When Michael first visited Lympstone Manor, he was not only inspired by the potential to transform a dilapidated mansion into what has become a luxury country house hotel and highly acclaimed Lympstone Manor, he was equally excited at the prospect of planting a vineyard in Devon on the southwest-facing parkland overlooking the beautiful Exe estuary.
“The vine likes to see the water”, asserts Michael confidently. “Most of the great vineyards of Europe are all located near rivers, the Médoc châteaux of Bordeaux on the Gironde, wine estates along the Rhône, Loire, and Rhine rivers, the great port vineyards of the Douro. So why not the Exe estuary? Our climate is mild and the success of other local vineyards has convinced me that it will be possible to produce outstanding wines here.”
Michael’s dream is to produce high-quality English sparkling wine utilising the varietals of Champagne: Pinot Noir, Chardonnay and Meunier. Vineyards, like dreams, take time to be transformed into reality, time for roots to penetrate deep down and become established, time for grapes to ripen, for wines to be made, for secondary fermentation, and for the complexity to develop that only comes from lengthy maturation on the lees in the bottle.
In May 2018, the first stage of the dream was realised: 17,500 vines are now planted in the red earth of Devon, basking in a special and protected micro-climate that has been identified as one of the very best in the country. The first significant harvest is unlikely to be before 2021, and it will take a further two years for the wines to develop and mature before release.
However, we can confidently say that Michael’s dream of enjoying a flûte of his own Lympstone Manor Cuvée from grapes grown overlooking the beautiful Exe estuary is getting closer than ever.
Of course, having a dream and a vision is one thing, turning it into reality is another. Early soil analysis was promising, and, to Michael’s surprise and delight, it seems that the Lympstone Manor estate is blessed with a microclimate that is particularly suited to growing grapes. Climatically, the site falls within the top 5% in the entire country, putting it on par with some of the best wine estates in the UK.
“My intention is to produce high-quality sparkling wines utilising the same grape varieties cultivated in Champagne, Chardonnay, Pinot Noir and Pinot Meunier, made sparkling by the classic method of secondary fermentation in the bottle. English sparkling wines have proven themselves able to compete with the very best in the world. Our cooler climate results in sparkling wines that at best combine fresh, exhilarating acidity with ripe fruit, structure and elegance. Working with a chosen partner winery, we will seek to produce a single vineyard premium English sparkling wine that truly expresses the unique microclimate and coastal terroir that encompasses the estate.”
The Devon based vineyard has been mapped out to determine the best row orientation to maximise available sunlight. The soil was enriched with organic compost and lime. Because it had been many years since the land was last cultivated, the ground had become compact, so subsoiling was necessary to reinvigorate the earth to bring oxygen back into the earth. This was followed by a final plough, turning the soil to allow it to break down over winter in anticipation of planting in the spring of 2018. 18,000 Chardonnay, Pinot Noir and Pinot Meunier vines were planted at the optimum moment in April 2018. Management of the vineyard requires precise skills, training and a great understanding of viticulture. The Vineyard will be under the management of James Matyear. James studied viticulture at Plumpton College, East Sussex then later went on to work for the multi-award-winning English sparkling wine producer Hattingley Valley, in Hampshire.

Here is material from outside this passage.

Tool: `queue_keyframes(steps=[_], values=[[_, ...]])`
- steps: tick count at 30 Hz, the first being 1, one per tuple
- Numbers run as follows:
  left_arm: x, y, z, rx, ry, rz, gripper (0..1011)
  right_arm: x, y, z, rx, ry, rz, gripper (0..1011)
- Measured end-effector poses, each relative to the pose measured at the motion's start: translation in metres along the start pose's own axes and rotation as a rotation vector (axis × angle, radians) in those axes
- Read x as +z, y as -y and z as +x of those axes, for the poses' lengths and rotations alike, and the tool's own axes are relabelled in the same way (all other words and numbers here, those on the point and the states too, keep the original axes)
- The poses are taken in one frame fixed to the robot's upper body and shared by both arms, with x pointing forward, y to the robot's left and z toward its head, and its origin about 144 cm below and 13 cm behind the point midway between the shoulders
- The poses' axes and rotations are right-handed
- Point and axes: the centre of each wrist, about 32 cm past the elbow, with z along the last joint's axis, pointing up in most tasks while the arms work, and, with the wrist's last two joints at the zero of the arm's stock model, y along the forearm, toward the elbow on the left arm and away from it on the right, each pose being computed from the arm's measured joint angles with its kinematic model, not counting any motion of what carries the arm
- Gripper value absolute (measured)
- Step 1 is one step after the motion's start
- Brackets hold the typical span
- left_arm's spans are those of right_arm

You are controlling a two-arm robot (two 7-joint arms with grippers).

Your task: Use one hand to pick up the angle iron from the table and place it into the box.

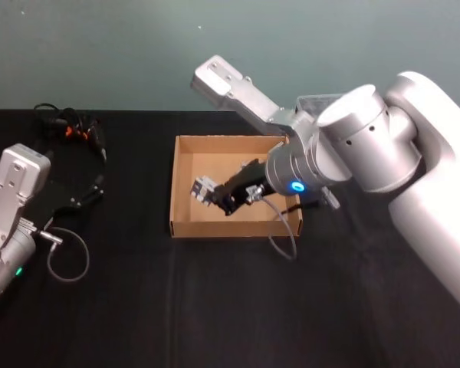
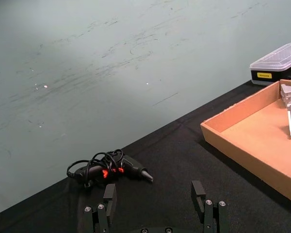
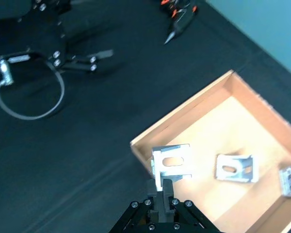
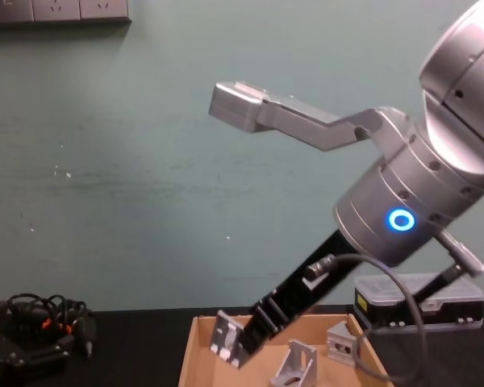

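R gripper w/ angle iron over box

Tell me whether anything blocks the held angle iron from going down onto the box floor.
Nothing visible does. The right gripper holds the angle iron above the box near its left wall. Bare cardboard lies beneath it; two other brackets sit farther right.

Desk: matt black cloth-like surface. Box: tan cardboard, plain matt. Angle iron: bright silver metal, smooth. Right end effector: matt black, clamped on angle iron. Small case: black, clear plastic lid.
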Motion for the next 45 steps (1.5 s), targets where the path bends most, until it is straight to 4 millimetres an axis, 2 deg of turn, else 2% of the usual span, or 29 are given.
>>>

Planting a vineyard is an undertaking for those with considerable patience. The first small harvest will not be until autumn 2020. Afterwards, the laborious process of turning the subsequent still wine into quality sparkling wine by the classic method of secondary fermentation in the bottle, including ageing on the lees for 2 years to add complexity, will be equally painstaking and time consuming.

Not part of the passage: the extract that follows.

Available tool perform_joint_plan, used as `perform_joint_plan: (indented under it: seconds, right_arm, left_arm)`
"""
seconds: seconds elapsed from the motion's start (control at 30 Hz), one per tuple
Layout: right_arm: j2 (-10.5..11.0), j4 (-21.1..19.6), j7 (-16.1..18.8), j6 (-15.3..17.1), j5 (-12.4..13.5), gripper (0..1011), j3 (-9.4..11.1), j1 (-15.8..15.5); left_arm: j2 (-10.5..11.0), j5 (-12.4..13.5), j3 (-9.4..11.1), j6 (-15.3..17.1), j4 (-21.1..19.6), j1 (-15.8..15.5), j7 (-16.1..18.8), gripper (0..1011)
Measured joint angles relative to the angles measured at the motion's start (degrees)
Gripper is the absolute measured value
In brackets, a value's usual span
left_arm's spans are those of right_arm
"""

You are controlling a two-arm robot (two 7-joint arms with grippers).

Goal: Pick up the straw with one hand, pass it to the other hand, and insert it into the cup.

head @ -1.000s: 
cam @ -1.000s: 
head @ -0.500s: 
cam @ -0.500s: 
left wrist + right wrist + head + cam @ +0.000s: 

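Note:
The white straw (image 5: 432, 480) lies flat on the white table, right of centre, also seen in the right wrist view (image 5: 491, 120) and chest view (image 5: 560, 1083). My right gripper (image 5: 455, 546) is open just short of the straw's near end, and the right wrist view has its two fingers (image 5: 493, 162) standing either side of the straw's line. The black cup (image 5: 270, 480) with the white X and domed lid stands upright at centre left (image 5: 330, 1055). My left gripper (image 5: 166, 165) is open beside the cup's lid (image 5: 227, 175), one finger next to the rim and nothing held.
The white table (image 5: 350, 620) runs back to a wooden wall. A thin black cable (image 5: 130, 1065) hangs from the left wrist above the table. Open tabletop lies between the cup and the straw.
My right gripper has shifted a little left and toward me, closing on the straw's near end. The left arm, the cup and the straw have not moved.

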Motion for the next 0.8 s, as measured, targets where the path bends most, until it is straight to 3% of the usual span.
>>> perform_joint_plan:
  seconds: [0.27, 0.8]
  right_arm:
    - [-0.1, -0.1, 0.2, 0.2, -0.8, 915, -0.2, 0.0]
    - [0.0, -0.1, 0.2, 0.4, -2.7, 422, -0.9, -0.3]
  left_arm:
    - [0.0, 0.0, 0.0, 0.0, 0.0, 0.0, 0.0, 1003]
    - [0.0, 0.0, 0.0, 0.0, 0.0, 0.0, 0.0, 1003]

It is anticipated that the first release of Lympstone Manor Cuvée will not be before October 2023.
“I am a patient man,” says Michael. “To create something lasting and worthwhile takes time and nature can’t be rushed. It will be a very special moment when we will be able to offer a flûte of our own Lympstone Manor Cuvée for guests to enjoy on the terrace overlooking the vineyard and the Exe estuary.”